Number Of Ingredients 11

3 Tbsp olive oil
1 yellow onion, diced small
1 medium carrot, diced small
1 fennel bulb, diced small
1 1/4 c du Puy lentils, rinsed and drained
1/2 cup medium body, low tannin red wine (I like to use Cote-du-Rhone or Pinot Noir)
1 1/2 cup water, plus more as needed
3 sprigs fresh thyme
1 bay leaf
1-2 Tbsp butter
Salt and pepper to taste

Steps:

  • Cooking aromatic vegetables (this step is optional) Set a medium sauce pan over medium-low heat. Add the oil, onions, carrots, and celery. Sprinkle with a generous pinch of salt and cook stirring occasionally until the vegetables are tender, but not brown, 10-15 minutes. Cooking lentils -- stove top method Add the lentils, wine, water, thyme, bay leaf and salt (1/2 tsp Diamond Crystal Kosher or 1/4 tsp table). Bring to a simmer and cook stirring occasionally at a gentle simmer until most of the liquid is absorbed. You don't need to stir much when the liquid is plentiful.
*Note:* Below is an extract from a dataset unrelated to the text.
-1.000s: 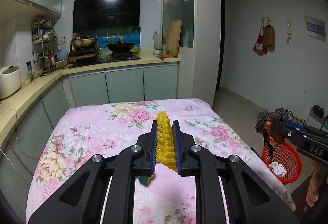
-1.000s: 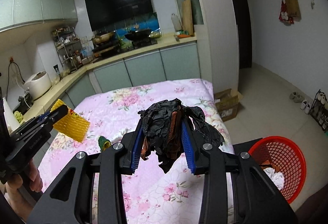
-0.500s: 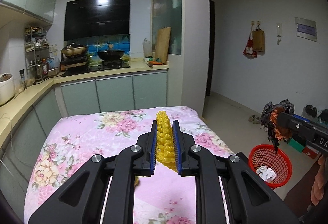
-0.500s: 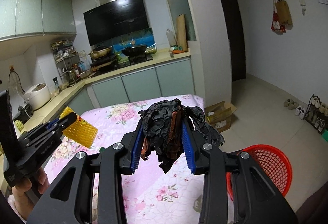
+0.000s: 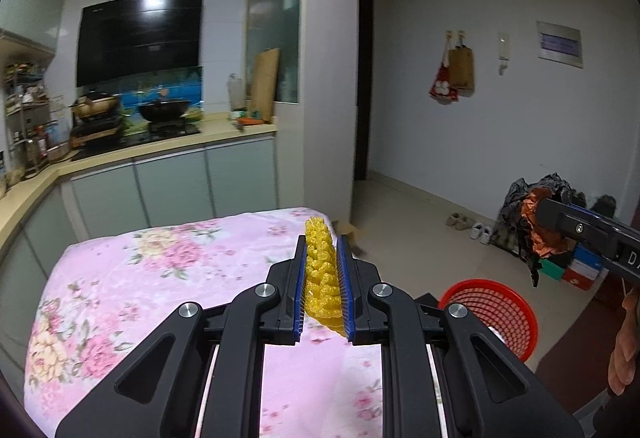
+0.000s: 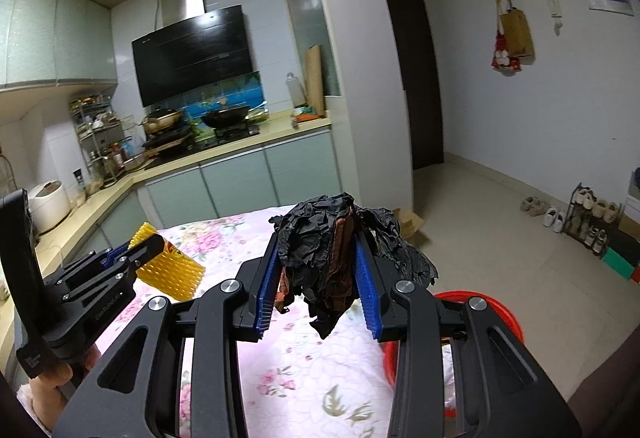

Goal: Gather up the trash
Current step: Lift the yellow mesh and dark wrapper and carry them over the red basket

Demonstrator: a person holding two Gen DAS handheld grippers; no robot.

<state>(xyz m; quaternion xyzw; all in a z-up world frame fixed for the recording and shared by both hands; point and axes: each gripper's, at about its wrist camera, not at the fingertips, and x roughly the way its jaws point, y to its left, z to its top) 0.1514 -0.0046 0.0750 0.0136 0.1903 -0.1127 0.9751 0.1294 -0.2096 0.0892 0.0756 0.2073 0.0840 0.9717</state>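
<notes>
My left gripper (image 5: 322,258) is shut on a yellow foam fruit net (image 5: 321,274) and holds it above the table with the pink flowered cloth (image 5: 168,278). The net also shows in the right wrist view (image 6: 170,270). My right gripper (image 6: 318,258) is shut on a crumpled black and brown wrapper wad (image 6: 328,258), held in the air; it also shows in the left wrist view (image 5: 536,222), above and beyond the red mesh basket (image 5: 494,314). The basket stands on the floor at the table's right and is partly hidden behind my right gripper in the right wrist view (image 6: 500,314).
A kitchen counter (image 5: 160,147) with pans runs behind and left of the table. A white pillar (image 5: 328,77) stands behind it. A cardboard box (image 6: 408,222) lies on the floor near the pillar. Shoes and a shoe rack (image 6: 588,217) line the right wall.
Both grippers have risen and swung to the right with their loads. The red basket now sits closer below the right gripper. A small green scrap seen on the cloth earlier is out of view.
</notes>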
As it gets low, start stirring more often. Taste the lentils. If they are not tender enough, add more water 1/2 cup at a time and continue to cook stirring and tasting. The total cooking time will be around 30 minutes. Seasoning and enriching (both the stove top and oven methods) When the lentils have the desired texture. Take them off the heat. Add more salt as needed and 1-2 Tbsp butter.